To offset the revenue hit to local governments, the tax package allowed them to enact a local gross receipts tax hike of no more than 0.375 percent without having to hold a public vote.

At least two New Mexico cities, Corrales and Las Cruces, already have moved to take advantage of the tax hike option.

However, Fulginiti said allowing local governments to reimpose the tax on most food items would eliminate the need for higher local tax rates.

At least some legislators indicated Tuesday they would be willing to consider the proposal.

“I think that’s something that shouldn’t have happened anyway,” said Sen. Clemente Sanchez, D-Grants, referring to the 2004 repeal of New Mexico’s food tax. “It’s something that we need to look at.”

But, as Martinez’s stance indicates, any attempt to reinstate the food tax during next year’s session will likely draw fierce opposition from other lawmakers, advocates for lower-income New Mexicans and others.

The food tax has a volatile history.

A 2010 proposal to impose city and county gross receipts taxes on most food items – approved by the Democratic-controlled Legislature in the midst of a state budget crunch – was dubbed a “tortilla tax” by opponents and ultimately vetoed by then-Gov. Bill Richarsdon.

Fred Nathan, the executive director of the Santa Fe-based nonprofit Think New Mexico, which proposed and lobbied for pulling back the tax, said it would hurt vulnerable New Mexicans.

“Reimposing the regressive food tax would be more bad news for New Mexico’s working families, who are already struggling to afford the increasing cost of things like health care and college tuition, while wages stagnate and retirement gets put off,” Nathan told the Journal .

In addition to the food tax, other possible tweaks to this year’s tax package were discussed at Tuesday’s meeting of the interim Revenue Stabilization and Tax Policy Committee.

One proposal that could be an alternative to the food tax would require the state to ensure “fairness” under the hold-harmless elimination.
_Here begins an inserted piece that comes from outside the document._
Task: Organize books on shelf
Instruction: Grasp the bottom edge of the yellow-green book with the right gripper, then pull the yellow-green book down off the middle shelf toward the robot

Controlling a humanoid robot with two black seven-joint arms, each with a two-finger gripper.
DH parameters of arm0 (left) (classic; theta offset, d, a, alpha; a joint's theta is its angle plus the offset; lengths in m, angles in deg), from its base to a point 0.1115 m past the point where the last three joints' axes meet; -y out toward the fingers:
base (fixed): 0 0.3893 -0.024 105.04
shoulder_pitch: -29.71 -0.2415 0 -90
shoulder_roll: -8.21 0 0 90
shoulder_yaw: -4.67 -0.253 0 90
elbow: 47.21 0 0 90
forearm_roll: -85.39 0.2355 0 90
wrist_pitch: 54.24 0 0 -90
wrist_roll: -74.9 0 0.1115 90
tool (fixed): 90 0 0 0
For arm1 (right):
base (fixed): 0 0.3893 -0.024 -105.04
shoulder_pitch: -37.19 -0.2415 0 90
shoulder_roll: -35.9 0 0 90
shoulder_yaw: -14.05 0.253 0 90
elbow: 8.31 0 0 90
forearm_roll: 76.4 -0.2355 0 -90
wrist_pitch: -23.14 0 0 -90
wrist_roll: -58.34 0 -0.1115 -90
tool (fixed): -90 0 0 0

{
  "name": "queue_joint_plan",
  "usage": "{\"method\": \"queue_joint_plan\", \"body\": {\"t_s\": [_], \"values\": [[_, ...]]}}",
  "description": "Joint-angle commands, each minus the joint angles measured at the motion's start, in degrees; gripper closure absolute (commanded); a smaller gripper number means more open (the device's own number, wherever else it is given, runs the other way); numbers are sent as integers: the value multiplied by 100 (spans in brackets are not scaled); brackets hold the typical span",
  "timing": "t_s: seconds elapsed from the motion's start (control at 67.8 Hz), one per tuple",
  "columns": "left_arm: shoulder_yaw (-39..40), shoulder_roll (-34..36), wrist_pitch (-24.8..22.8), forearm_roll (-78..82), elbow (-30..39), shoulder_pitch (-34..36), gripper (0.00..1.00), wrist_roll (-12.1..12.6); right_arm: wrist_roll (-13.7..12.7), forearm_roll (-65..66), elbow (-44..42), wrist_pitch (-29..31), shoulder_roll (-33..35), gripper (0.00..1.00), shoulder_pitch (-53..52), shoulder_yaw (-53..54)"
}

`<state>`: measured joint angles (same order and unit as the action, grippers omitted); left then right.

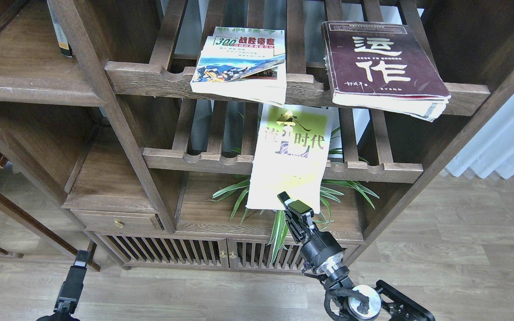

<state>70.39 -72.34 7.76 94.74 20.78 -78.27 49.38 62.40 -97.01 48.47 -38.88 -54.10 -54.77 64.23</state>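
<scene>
The thin yellow-green book point(290, 156) lies tilted across the front rail of the lower slatted rack point(194, 158), its top edge tucked under the upper slatted rack point(150, 76). My right gripper point(289, 203) is shut on its lower edge. The white "300" book point(239, 62) and the thick maroon book point(384, 62) lie flat on the upper rack and overhang its front rail. Solid dark-brown shelf boards are at the upper left point(20, 76) and mid left point(109, 178). My left gripper point(78, 263) is low at the left, seen end-on.
A green plant point(239, 196) sits on the board under the lower rack, behind the held book. A book spine point(60, 31) stands on the upper-left board. A small drawer point(114, 220) and slatted cabinet doors point(176, 254) are below. Wood floor is in front.
</scene>
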Motion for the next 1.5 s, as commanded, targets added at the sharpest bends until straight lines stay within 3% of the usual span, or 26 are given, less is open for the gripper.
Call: {"method": "queue_joint_plan", "body": {"t_s": [0.0, 0.531, 0.988, 1.12, 1.165, 1.179, 1.268, 1.489], "values": [[-6, 4, 0, -12, -14, -12, 0, -6, -63, 14, 421, 2, 0, 99, 476, 9], [-560, 13, 0, -12, -84, -21, 0, 21, -195, 242, 589, 2, 0, 99, 1944, -96], [-691, 31, 0, -38, -137, -38, 0, -15, -239, 234, 571, 2, 0, 98, 2226, -289], [-920, 13, 0, -214, -304, -21, 0, 12, -511, 242, 545, 2, 0, 98, 2173, -527], [-1043, 22, 0, -337, -313, -3, 0, 29, -774, 242, 518, 2, 0, 98, 2138, -614], [-1165, 31, 0, -468, -313, 6, 0, 47, -992, 234, 492, 2, 9, 98, 2112, -693], [-1464, 66, 0, -802, -313, 15, 0, 82, -1284, 234, 457, 2, 62, 98, 1980, -843], [-1913, 136, 0, -1375, -295, 94, 0, 170, -1390, 234, 360, 2, 79, 97, 1699, -1203]]}}
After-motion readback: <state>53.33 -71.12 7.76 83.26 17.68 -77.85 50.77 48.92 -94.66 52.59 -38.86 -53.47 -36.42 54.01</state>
As several lawmakers pointed out Tuesday, the hold-harmless tax hike option does not match the amount of money that cities and counties stand to lose via the state subsidy’s gradual elimination. Some local governments could, by enacting the maximum 0.375 percent tax increase, end up taking in more money than they previously were receiving, while others would take in less, even if they raised their local tax rates.

Based on current projections, the cost to the state to make up the difference for cities on the short end of the stick would be $9 million, Fulginiti said.

Meanwhile, Rep. Jason Harper, R-Rio Rancho, suggested the state could prohibit cities and counties from enacting a local tax hike before the phaseout of the hold-harmless subsidy kicks in. That’s not scheduled to happen until the 2016 budget year.

Martinez, who has criticized Las Cruces city councilors for approving the local tax increase, indicated Tuesday that she would back that legislation.

“It’s absolutely irresponsible to double-dip on taxpayers,” Knell told the Journal . “There’s no financial justification for raising taxes, given that there is a significant delay in the implementation of the phaseout and an additional 15 years over which the phaseout actually occurs.”